Every line from the one containing "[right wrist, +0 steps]" through the end of the data is to be copied exactly, and nothing outside that range.

→ Given material
----
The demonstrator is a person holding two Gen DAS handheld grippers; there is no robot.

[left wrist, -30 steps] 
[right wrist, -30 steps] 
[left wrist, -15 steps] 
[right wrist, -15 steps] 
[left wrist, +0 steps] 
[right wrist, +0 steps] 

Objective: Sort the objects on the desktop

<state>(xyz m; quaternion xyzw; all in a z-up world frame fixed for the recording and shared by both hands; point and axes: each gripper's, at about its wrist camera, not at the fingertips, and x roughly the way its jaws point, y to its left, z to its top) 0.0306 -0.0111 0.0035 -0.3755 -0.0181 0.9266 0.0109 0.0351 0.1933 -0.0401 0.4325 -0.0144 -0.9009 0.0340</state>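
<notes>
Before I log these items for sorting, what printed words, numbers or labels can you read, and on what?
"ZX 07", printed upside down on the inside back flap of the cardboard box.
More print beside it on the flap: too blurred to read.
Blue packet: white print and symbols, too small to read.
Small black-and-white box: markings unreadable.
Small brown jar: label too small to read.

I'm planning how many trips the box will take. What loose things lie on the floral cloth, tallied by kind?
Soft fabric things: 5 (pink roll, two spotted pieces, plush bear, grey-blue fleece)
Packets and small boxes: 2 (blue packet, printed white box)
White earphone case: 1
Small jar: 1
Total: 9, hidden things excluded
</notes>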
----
→ Response below
[right wrist, +0 steps] 

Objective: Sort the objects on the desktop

<state>(xyz m; quaternion xyzw; all in a z-up world frame fixed for the recording and shared by both hands; point and axes: each gripper's, at about its wrist camera, not at the fingertips, and x roughly the way its jaws point, y to its left, z to its top) 0.0306 -0.0111 0.0035 -0.3755 -0.0181 0.9266 0.0109 0.0351 0.1933 -0.0401 0.4325 -0.0144 -0.9009 0.0340</state>
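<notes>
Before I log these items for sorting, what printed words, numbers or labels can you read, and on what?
"ZX 07", printed upside down on the inside back flap of the cardboard box.
More print beside it on the flap: too blurred to read.
Blue packet: white print and symbols, too small to read.
Small black-and-white box: markings unreadable.
Small brown jar: label too small to read.

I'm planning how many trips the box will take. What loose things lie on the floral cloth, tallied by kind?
Soft fabric things: 5 (pink roll, two spotted pieces, plush bear, grey-blue fleece)
Packets and small boxes: 2 (blue packet, printed white box)
White earphone case: 1
Small jar: 1
Total: 9, hidden things excluded
</notes>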

This exercise requires no further work.